◆ TASK REQUIREMENTS: Transcribe the listing exactly, leaving out every picture.

◆ SUPPLIED DATA:
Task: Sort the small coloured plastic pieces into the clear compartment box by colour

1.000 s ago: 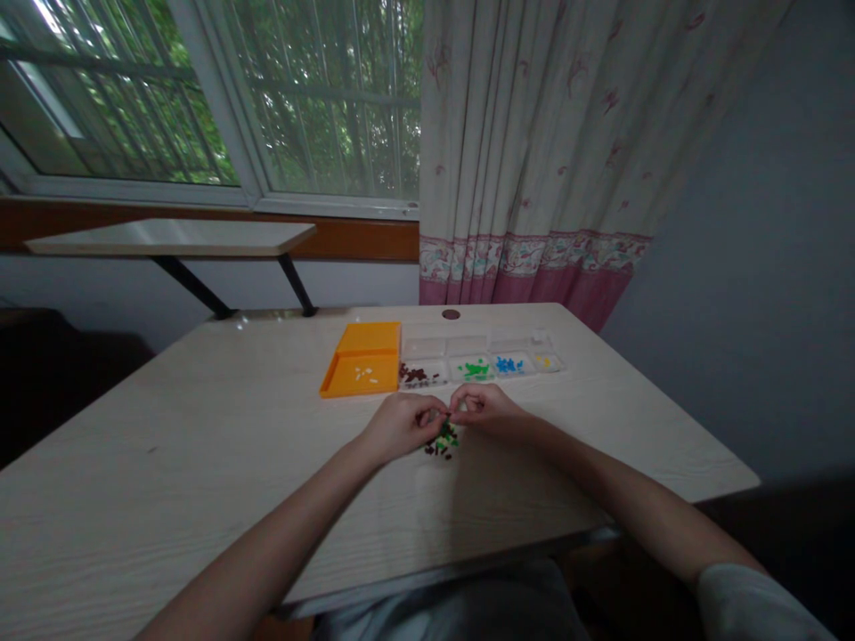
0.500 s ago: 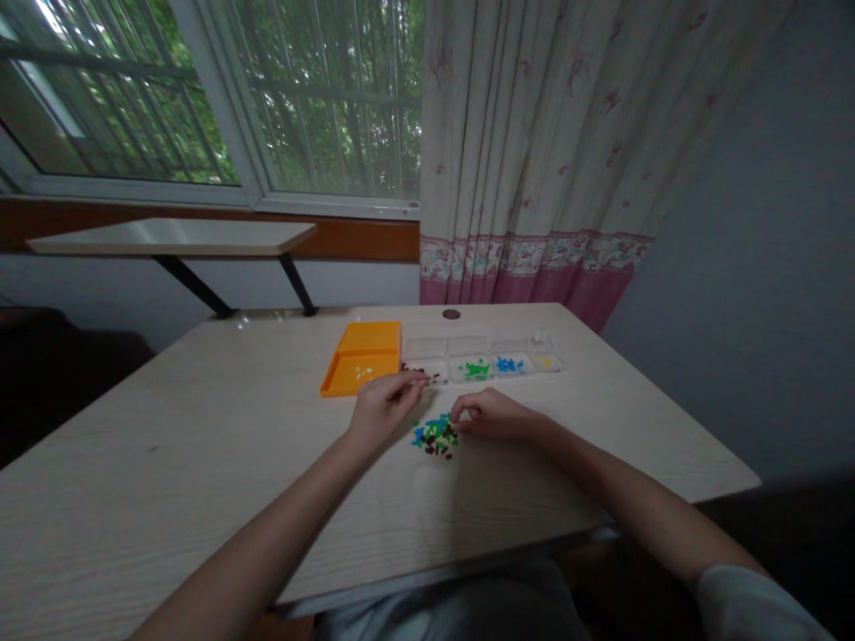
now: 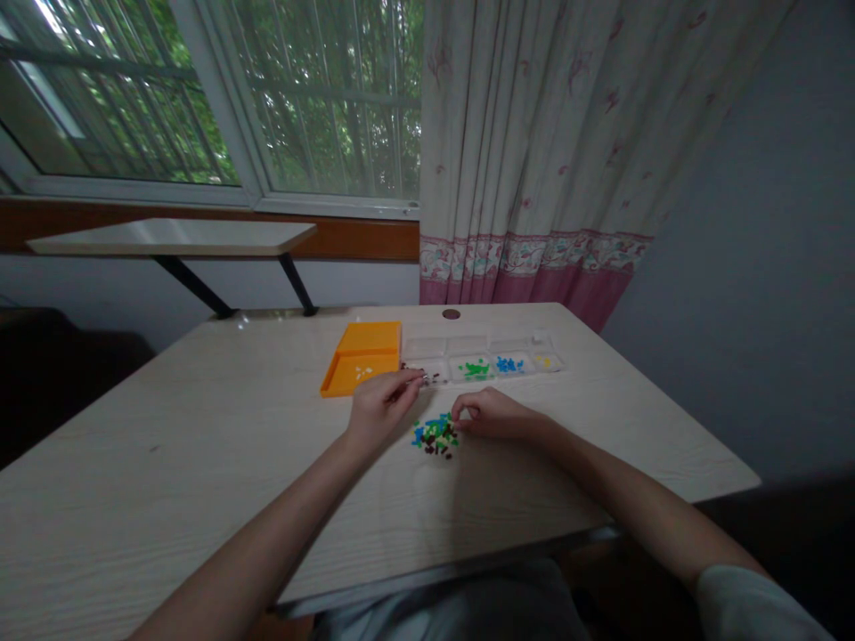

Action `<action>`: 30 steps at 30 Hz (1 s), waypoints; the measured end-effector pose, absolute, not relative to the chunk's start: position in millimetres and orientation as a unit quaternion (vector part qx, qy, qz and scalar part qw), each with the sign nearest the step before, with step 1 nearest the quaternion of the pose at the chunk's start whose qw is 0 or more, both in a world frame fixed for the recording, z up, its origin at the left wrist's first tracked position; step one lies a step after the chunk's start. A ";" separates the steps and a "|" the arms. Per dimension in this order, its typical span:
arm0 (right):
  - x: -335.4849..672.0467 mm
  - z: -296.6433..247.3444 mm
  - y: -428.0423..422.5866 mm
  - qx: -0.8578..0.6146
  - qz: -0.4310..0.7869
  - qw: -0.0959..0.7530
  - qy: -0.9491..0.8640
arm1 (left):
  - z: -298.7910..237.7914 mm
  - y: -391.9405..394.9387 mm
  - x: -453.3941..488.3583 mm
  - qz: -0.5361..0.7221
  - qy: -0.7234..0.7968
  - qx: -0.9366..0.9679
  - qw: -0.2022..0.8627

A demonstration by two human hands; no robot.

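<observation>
Left hand (image 3: 382, 402) at the brown pieces (image 3: 409, 367), right hand (image 3: 492, 414) at the mixed pile (image 3: 435, 436)

The left fingers reach over the near edge of the clear compartment box (image 3: 468, 344), by its brown pieces. The right fingers curl at the right edge of the blue, green and brown pile on the worktop (image 3: 200, 463). Whether either hand's fingers grip a piece, I cannot tell. White pieces (image 3: 362, 372) lie in the orange case (image 3: 369, 336) alongside.
</observation>
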State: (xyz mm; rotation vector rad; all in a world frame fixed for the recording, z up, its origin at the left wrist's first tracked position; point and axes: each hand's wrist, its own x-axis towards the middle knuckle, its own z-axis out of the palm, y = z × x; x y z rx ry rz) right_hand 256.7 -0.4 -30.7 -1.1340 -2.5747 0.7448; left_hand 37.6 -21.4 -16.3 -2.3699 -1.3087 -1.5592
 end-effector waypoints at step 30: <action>242.8 -39.8 3.8 -0.384 0.563 0.307 -0.665 | -34.5 -15.5 53.1 -0.321 -0.373 -0.868 -0.063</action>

◆ WRITTEN REPLY:
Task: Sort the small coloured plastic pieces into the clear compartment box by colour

1.000 s ago: 
0.500 s ago: 
now: 

Action `<action>`: 30 steps at 30 Hz (1 s), waypoints; the measured end-effector pose, absolute, not relative to the chunk's start: position in millimetres and orientation as a unit quaternion (vector part qx, qy, qz and scalar part qw), each with the sign nearest the step before, with step 1 nearest the quaternion of the pose at the chunk's start whose qw is 0 or more, both in a world frame fixed for the recording, z up, its origin at the left wrist's first tracked position; step one lies a step after the chunk's start. A ";" separates the steps and a "|" the arms. Per dimension in this order, its typical span:
arm0 (right):
  - x: -335.4849..672.0467 mm
  - z: -296.6433..247.3444 mm
  - y: -428.0423..422.5866 mm
  - qx: -0.8578..0.6146
  - qz: -0.4310..0.7869
  - qw: -0.0959..0.7530
  - qy: -0.9491..0.8640
arm1 (left):
  - z: -298.7910..237.7914 mm
  - y: -391.9405..394.9387 mm
  - x: -453.3941..488.3583 mm
  - qz: -0.5361..0.7221
  - qy: -0.7234..0.7968
  - qx: -0.9366..0.9679
  - qw: -0.2022..0.8627

A demonstration by two human hands; no robot.

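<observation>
Left hand (image 3: 382, 402) at the brown pieces (image 3: 409, 367), right hand (image 3: 492, 414) at the mixed pile (image 3: 435, 436)

The left fingers reach over the near edge of the clear compartment box (image 3: 468, 344), by its brown pieces. The right fingers curl at the right edge of the blue, green and brown pile on the worktop (image 3: 200, 463). Whether either hand's fingers grip a piece, I cannot tell. White pieces (image 3: 362, 372) lie in the orange case (image 3: 369, 336) alongside.
</observation>
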State: (xyz mm; rotation vector rad; all in a world frame fixed for the recording, z up, its origin at the left wrist's first tracked position; point and axes: each hand's wrist, its own x-axis towards the middle knuckle, its own z-axis out of the palm, y = z × x; x y z rx ry rz) right_hand 256.7 -0.4 -30.7 -1.1340 -2.5747 0.7448; left_hand 37.6 -21.4 -16.3 -2.3699 -1.3087 -1.5592
 end-effector waypoints at step 30: <action>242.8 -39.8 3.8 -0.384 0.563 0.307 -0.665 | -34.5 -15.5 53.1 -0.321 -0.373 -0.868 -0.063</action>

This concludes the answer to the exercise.